Y nos enviamos señales. Y siendo águilas fuimos a donde nuestros pueblos hermanos de norte y sur y de oriente y occidente. Del cielo y de la tierra. Del fuego y del aire. Y les hablamos en silencio. Les hablamos con nuestro pensamiento. Y les contamos qué pasaba. Pero pasaba por doquier... Nos aniquilaban a todos... Y nuestras tierras comenzaron a ser desiertos. Y donde había agua ella se escondía. Y donde había oro el desaparecía. Y donde había sal, las aves no volvían. Y yo siendo zarro te busqué. Intentaba comprender. Y el dolor que ya sentía me decía que ya ni siquiera mis dedos tocaban el zarro. Ni mis pies la hojarasca. Ni mi piel el viento. Ni mis ojos el firmamento. Ya era todos ellos. Ya era Yunte y Kúsima y oro y mar y alegría y muerte y paz... Todas en una.
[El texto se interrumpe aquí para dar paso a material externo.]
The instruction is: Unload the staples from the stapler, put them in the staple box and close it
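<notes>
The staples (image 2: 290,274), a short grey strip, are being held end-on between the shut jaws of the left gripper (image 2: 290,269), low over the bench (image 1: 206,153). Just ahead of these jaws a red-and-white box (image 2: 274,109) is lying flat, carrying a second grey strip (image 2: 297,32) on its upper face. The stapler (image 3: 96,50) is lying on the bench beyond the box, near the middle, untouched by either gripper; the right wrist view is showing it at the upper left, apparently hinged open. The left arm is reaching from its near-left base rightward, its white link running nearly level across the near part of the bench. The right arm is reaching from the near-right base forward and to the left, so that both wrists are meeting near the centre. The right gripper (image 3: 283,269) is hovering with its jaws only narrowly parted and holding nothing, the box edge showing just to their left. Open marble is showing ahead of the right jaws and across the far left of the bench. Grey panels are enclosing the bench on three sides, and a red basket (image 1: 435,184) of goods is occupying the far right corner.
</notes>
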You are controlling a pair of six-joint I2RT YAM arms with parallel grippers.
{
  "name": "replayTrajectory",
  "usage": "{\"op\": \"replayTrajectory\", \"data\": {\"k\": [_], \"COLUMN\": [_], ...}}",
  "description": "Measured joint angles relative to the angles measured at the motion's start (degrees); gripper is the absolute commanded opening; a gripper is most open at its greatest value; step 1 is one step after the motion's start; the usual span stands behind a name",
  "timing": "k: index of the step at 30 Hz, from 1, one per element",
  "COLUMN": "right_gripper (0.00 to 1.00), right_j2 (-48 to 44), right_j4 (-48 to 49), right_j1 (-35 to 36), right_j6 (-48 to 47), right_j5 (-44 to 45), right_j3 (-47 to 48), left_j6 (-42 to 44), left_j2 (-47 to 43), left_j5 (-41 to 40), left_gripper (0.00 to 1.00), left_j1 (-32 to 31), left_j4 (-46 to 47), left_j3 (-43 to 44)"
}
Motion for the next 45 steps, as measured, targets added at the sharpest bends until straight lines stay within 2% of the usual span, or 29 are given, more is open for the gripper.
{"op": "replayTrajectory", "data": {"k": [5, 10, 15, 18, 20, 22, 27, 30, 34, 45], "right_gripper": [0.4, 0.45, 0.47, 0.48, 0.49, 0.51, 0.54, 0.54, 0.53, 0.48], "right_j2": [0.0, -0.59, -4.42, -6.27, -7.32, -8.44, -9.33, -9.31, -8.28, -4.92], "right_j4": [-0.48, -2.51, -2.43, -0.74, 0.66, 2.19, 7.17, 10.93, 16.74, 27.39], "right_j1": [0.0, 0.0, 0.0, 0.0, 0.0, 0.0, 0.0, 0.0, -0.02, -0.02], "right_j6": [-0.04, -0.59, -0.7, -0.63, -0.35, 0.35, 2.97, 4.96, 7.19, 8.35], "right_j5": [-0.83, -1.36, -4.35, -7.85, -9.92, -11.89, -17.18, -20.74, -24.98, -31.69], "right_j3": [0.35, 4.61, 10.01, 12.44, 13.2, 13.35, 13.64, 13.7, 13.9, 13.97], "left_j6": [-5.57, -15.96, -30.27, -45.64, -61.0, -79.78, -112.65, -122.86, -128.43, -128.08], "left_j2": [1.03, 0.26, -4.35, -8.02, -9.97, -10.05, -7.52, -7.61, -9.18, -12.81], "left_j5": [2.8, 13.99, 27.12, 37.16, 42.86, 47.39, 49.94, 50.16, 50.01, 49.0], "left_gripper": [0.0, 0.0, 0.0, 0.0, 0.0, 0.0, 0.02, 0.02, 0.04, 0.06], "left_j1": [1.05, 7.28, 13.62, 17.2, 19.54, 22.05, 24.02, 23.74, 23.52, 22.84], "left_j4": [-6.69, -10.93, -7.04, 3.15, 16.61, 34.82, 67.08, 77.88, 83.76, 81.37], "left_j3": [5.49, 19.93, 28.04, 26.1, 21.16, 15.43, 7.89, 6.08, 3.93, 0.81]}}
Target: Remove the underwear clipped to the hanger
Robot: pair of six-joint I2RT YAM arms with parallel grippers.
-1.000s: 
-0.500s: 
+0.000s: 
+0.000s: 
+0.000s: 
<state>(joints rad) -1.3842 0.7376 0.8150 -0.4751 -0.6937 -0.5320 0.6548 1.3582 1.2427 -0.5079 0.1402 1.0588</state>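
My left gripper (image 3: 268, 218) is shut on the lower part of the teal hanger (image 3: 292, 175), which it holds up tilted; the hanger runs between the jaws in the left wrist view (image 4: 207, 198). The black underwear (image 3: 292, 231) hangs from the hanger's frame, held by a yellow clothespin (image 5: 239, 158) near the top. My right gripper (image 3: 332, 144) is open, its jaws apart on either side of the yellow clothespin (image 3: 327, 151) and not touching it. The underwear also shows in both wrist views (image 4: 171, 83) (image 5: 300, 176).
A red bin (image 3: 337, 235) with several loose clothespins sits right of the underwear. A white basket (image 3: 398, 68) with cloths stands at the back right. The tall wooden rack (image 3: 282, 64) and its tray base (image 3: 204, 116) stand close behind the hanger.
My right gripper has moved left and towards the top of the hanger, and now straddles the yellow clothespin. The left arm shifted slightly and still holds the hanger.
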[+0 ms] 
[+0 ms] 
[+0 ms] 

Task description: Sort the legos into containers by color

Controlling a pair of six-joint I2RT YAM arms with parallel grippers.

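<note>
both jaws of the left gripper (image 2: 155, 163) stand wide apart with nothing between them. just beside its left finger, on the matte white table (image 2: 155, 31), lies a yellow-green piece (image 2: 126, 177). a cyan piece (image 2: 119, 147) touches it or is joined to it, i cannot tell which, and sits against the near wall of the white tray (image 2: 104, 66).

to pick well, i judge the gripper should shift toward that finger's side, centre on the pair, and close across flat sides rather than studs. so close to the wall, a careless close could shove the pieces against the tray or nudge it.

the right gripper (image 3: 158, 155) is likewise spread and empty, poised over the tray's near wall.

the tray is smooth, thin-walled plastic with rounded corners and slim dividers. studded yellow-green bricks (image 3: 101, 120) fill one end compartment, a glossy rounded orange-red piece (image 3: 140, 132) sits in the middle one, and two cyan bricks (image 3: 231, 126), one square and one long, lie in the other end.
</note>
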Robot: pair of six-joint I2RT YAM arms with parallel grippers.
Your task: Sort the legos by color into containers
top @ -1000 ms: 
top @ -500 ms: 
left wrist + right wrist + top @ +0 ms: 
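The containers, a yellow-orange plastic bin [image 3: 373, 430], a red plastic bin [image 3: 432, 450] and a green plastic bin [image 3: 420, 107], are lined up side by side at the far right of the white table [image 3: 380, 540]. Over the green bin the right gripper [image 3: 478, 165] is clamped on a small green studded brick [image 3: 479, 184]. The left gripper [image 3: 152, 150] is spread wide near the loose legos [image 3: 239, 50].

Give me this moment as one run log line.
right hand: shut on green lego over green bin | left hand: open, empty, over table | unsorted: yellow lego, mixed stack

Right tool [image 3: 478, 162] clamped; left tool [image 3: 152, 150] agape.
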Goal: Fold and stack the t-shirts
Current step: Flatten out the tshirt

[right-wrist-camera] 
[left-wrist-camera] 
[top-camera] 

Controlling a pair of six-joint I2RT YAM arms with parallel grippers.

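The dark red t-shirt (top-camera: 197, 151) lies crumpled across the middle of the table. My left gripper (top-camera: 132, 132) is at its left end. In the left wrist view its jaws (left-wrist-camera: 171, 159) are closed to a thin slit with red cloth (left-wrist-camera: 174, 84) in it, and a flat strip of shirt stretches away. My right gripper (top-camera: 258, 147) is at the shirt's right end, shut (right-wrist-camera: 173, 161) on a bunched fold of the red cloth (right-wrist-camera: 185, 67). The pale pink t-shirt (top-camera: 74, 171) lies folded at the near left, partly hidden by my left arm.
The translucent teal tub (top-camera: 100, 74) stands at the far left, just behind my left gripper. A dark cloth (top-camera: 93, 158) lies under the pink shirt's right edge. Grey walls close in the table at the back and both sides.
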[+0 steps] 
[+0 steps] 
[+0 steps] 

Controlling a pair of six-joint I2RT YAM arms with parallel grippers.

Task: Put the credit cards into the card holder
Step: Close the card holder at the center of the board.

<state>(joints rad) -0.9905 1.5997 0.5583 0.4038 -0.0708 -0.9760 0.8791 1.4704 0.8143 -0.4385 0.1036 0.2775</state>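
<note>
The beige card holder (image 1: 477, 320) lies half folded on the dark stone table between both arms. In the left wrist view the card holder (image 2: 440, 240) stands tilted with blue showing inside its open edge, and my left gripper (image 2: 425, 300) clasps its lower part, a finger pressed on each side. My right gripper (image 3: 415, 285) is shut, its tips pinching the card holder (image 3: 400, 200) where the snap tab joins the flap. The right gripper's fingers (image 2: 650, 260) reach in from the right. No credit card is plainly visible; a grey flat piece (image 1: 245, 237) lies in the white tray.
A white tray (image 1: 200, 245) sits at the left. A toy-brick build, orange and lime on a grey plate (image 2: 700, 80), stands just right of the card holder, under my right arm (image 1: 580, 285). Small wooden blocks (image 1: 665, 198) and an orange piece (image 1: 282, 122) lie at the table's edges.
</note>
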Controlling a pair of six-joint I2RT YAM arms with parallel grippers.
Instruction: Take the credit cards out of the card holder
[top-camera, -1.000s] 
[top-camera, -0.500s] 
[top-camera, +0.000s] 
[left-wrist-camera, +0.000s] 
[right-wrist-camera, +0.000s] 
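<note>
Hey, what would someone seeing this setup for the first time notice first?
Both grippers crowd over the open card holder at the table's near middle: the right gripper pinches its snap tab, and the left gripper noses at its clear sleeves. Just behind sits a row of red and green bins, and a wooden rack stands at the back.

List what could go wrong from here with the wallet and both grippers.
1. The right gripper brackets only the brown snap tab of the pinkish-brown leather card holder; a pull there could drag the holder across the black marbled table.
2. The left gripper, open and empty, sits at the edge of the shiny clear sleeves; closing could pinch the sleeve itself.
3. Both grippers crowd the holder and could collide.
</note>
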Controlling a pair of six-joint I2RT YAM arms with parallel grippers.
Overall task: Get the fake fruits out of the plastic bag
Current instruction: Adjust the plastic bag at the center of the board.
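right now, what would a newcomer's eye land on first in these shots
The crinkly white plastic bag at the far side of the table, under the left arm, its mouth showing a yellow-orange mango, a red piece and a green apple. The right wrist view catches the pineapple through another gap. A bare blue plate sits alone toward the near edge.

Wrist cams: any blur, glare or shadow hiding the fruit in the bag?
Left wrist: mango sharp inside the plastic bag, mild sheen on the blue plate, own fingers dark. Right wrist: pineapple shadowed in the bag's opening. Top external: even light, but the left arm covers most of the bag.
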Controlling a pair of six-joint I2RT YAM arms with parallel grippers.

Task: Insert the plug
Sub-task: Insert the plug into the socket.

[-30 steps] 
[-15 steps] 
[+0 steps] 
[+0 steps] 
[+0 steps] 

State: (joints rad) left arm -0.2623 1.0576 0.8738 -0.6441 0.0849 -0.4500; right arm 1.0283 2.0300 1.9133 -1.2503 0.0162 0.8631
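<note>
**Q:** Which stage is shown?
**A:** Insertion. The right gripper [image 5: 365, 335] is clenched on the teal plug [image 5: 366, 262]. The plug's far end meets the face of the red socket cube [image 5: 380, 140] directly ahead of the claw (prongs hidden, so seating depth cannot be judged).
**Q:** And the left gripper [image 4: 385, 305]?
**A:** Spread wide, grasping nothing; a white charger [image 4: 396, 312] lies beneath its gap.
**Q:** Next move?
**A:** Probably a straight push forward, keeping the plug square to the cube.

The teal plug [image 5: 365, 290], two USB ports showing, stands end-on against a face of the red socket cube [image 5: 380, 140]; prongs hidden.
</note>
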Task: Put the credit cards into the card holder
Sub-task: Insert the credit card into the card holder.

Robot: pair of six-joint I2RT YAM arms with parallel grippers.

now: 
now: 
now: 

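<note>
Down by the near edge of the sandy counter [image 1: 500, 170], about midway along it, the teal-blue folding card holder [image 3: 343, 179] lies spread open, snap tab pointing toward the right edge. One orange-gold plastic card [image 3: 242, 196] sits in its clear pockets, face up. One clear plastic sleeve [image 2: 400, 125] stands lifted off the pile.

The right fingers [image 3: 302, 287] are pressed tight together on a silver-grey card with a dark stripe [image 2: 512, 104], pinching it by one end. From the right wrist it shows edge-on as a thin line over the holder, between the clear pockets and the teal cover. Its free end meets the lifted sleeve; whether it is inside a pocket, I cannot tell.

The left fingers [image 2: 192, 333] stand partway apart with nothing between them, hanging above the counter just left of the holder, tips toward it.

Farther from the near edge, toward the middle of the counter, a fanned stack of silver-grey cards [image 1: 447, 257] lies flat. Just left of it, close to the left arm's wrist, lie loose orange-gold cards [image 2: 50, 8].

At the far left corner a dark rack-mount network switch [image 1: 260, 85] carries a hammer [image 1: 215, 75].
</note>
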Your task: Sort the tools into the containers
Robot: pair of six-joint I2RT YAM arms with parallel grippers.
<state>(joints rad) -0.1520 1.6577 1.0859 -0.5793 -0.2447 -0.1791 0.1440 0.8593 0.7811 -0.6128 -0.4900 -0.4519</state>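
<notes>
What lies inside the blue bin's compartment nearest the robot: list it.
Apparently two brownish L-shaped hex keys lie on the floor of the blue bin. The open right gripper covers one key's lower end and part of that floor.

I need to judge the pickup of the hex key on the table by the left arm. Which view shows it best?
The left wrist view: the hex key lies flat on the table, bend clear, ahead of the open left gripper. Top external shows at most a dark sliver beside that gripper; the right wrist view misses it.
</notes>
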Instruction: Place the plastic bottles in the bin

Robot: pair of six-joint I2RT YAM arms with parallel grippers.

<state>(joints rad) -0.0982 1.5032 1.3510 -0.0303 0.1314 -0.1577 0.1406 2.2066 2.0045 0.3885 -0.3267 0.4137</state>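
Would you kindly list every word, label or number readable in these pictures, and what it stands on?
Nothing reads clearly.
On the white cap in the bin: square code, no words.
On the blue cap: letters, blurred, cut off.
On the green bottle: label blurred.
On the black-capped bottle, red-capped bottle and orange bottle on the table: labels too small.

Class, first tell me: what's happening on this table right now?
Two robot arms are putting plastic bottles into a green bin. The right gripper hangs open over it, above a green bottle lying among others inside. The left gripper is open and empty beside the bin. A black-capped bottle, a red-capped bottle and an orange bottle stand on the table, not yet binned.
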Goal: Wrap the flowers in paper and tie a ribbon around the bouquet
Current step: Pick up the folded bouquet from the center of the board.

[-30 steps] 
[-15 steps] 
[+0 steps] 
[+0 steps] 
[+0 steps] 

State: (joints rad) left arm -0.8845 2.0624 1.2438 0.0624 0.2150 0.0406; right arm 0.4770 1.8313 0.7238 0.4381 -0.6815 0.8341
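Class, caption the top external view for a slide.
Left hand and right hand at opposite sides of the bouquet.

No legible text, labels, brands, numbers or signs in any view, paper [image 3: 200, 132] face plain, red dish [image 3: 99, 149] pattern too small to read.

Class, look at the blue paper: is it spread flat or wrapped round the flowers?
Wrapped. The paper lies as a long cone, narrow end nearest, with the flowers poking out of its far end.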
Y mi espíritu intentaba danzar. Pero estaba atada. MI corazón aún ardía en el fuego de los hombres de hojalata que habían venido en son de paz a mi pueblo. Y les dimos lo mejor de nuestras huertas. Y les dimos las piedras más brillantes. Y les dimos las plantas que sanaron sus pies maltratados y heridos. Les dimos de beber cuando sus cuerpos sedientos de buscarnos necesitaban el agua que nosotros protegíamos. Los cuidamos. Los protegimos. Para que pudieran, sin nosotros saberlo, cazarnos. Esclavizarnos en nuestras propias tierras. Violentar nuestras almas y nuestro espíritu, hasta que sus cuerpos saciados de tanto dolor, decidieran que hacer con ese cuerpo en donde ya ninguna de nosotras habitaba.



Te envié señales. Te busque en esa estrella de oriente en la que titilabas. Pero la niebla te tapaba y yo te perseguía e iba tras de ti. Para que me dieras fuerza. Para que me dieras el último aliento antes de volver al cosmos del que hago parte. Porque antes de partir debía entender. Debía verte otra vez. Debía poder tocarte para dejarte saber que cuando tú partiste, ellos llegaron y se llevaron todo. Y yo no pude proteger a nuestras hijas. Y no pude evitar que me violaran y que me mataran. No pude evitar que tu águila amiga y quien siempre te esperaba, recibiera en pleno vuelo, un destello luminoso que la haría caer en pleno vuelo. Y yo volé hacia ella mientras un destello vino hacia mi. Y juntas volamos al universo.



Sonreíste desde lejos y yo aún te busco. Y he regresado buscándote. Hasta que hace poco te hallé para decirte que ese hombre blanco que trajiste el otro día había regresado cuando tú no estabas y había acabado con todo lo que tú conocías.



Y todos sonreían desde cerca…desde muy cerca.